Впрочем, Цветаевой в принципе не удавались личные встречи. С Пастернаком не получилось той близости, глубины и восторженности, свойственной переписке, больше похожей на любовную лирику. Именно ему она написала еще в 1922-м, в год великого перехода, массовой эмиграции интеллигенции из Советской России: “Я не люблю встреч в жизни: сшибаются лбом”. Страстные письма Цветаевой Райнеру Марии Рильке обернулись тем, что Ахматова называла “невстречей”: задуманный совместный приезд к нему Марии Ивановны и Бориса Леонидовича сорвался из-за кончины немецкого поэта.

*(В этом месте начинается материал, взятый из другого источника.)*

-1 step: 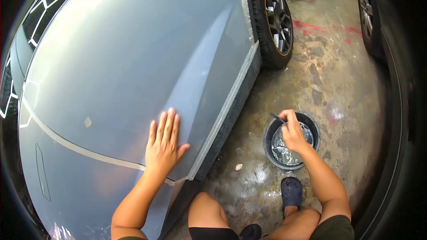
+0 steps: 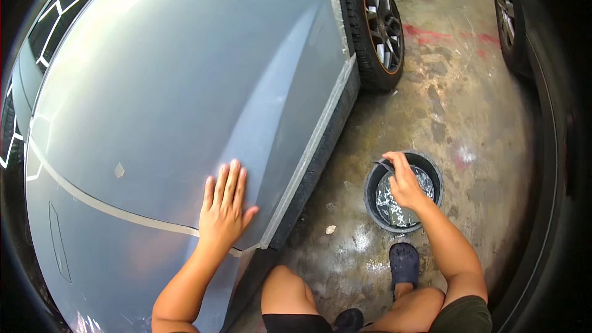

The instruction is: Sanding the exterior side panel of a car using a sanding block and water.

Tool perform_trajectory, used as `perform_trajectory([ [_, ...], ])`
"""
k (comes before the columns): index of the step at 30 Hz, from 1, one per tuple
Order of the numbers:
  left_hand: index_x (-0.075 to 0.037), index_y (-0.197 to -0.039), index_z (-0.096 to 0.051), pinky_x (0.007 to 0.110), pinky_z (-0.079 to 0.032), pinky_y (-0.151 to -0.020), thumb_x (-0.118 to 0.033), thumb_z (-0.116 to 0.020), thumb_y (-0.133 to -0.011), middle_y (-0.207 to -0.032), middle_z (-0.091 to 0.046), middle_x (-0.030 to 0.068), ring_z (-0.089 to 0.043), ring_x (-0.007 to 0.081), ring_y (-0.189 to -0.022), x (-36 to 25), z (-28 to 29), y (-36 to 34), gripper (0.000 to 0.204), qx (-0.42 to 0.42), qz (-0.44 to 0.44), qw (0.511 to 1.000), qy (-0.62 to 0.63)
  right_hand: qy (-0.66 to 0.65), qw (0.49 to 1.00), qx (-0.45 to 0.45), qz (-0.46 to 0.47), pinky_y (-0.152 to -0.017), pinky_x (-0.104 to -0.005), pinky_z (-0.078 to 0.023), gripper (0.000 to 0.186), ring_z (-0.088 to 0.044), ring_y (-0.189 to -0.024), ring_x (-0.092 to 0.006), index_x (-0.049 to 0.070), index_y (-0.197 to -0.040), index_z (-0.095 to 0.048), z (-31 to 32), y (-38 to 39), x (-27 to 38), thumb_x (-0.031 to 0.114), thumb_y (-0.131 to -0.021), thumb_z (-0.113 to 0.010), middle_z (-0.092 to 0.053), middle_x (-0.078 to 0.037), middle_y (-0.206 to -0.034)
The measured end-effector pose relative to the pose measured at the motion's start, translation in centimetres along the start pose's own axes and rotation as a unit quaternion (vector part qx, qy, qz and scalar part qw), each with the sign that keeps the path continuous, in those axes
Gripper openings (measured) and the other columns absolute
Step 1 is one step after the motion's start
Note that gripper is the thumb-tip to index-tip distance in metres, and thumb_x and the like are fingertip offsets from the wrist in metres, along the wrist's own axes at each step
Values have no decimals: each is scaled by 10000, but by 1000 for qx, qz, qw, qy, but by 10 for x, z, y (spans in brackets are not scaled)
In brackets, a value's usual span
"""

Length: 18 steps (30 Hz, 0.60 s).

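Observation:
My left hand (image 2: 225, 206) lies flat on a smooth grey-blue car door panel (image 2: 179, 98), its fingers stretched toward the far end. Over a round black bucket (image 2: 370, 205) on the floor, my right hand (image 2: 405, 184) pinches a thin dark sheet (image 2: 383, 165). Only an edge of that sheet shows beside my fingers, so its exact kind is unclear. Rippling, reflective water (image 2: 425, 180) stands in the bucket below my right hand.
Pale masking tape (image 2: 311, 145) runs along the panel's lower edge, and another strip (image 2: 117, 213) crosses it. A car wheel (image 2: 383, 24) stands beyond the panel. Another dark vehicle (image 2: 549, 148) lines the right side. My shoe (image 2: 404, 265) rests on wet, stained concrete beside the bucket.
My left hand has slid slightly toward me along the panel. The dark sheet in my right hand is tilted differently, and the water's ripples have changed.

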<state>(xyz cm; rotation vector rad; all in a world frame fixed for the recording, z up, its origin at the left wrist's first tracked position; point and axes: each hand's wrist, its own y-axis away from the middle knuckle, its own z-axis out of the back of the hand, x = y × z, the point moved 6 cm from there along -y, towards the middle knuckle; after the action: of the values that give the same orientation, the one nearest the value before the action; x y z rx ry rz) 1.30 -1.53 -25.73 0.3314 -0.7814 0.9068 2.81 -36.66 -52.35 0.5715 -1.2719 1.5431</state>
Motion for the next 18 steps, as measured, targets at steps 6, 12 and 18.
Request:
perform_trajectory([
  [6, -30, -1697, -319, 543, -169, -1340, -512, -692, -957, -1793, -253, 164, -226, 321, -1664, -18, -19, 27, 959, 53, -71, 996, -28, 378, 801, 419, -200, -1152, -532, -506, 644, -469, -1481, -446, 216, -1580, -516, -65, 102, -118, 200, -961, -692, -420, -199, -1665],
  [12, -65, -1703, -323, 526, -162, -1352, -524, -684, -956, -1794, -258, 112, -235, 293, -1659, -35, 1, -72, 948, 49, -172, 981, -75, 134, 884, 336, -295, -1128, -503, -501, 493, -594, -1371, -464, 63, -1513, -584, -76, 68, -127, 349, -1114, -539, -618, -282, -1485],
  [18, -52, -1702, -319, 474, -175, -1357, -586, -642, -969, -1797, -257, 100, -251, 254, -1655, -25, -1, -46, 962, 83, -228, 964, -107, -113, 977, 66, -166, -1162, -473, -463, 590, -602, -1378, -449, -8, -1522, -558, -29, -10, 12, 442, -1153, -460, -655, -289, -1439],
])
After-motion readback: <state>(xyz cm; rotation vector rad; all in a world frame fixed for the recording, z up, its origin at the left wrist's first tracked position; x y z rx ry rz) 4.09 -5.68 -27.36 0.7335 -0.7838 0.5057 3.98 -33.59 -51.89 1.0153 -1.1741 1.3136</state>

Цветаева была отчуждена от своей же среды в эмиграции. Но и сама русская эмиграция к концу 1930-х оказалась в психологическом и историческом капкане. “Между СССР и уходящими постепенно крупными людьми старой России, между собственными немощами и каменным лицом новой Франции мы жили два десятилетия”, – писала в мемуарах Нина Берберова. И продолжала: “…Что было миру до нас, акакиев акакиевичей вселенной… Мы чувствуем себя так, как будто во всем виноваты и несем ответственность за то, что творится: за восхождение Гитлера, за культ личности, за то, что убит французский президент (Поль Думер был убит русским «казаком» и фашистом Павлом Горгуловым. – А. К.)… Коллективное переживание коллективной вины – столь любезное русскому сердцу”.

И в этой ситуации происходит кошмарная история с Сергеем Эфроном. Он замешан в убийстве Игнатия Рейсса, его считают одним из виновников ранней смерти сына Троцкого Льва Седова, все знают, что он работает на НКВД. Рейсс был агентом советской тайной полиции и, когда его отозвали в Москву, как человек понятливый, стал невозвращенцем, да еще и направил в ЦК письмо о том, что порывает со сталинской контрреволюцией. Как писал другой невозвращенец Владимир Орлов в книге “Тайная история сталинских преступлений”, Рейсс создал нежелательный прецедент, его примеру могли последовать другие. Именно поэтому Сталин был в ярости и приказал уничтожить не только Рейсса, но и его жену и ребенка (чего в результате не случилось – агентша Гертруда Шильдбах, судя по всему, не решилась на отравление ребенка конфетами со стрихнином, хотя успешно справилась с другой частью задания – заманила своего друга Рейсса в ловушку). Эфрон не был замешан в выполнении грязной работы, но соучаствовал в самой этой истории, занимался слежкой за бывшим коллегой (как и за Львом Седовым), его разыскивала полиция Швейцарии, потому что Рейсс был убит в Лозанне. Эфрон ускользнул и оказался в Советском Союзе. Как и дочь Аля, уехавшая в СССР, следуя своим убеждениям, что потом стоило ей полутора десятка лет в ГУЛАГе. Цветаеву допрашивали в полиции, она толком не понимала, что происходит, растерянно читала полицейским свои стихи на французском. Ее отпустили.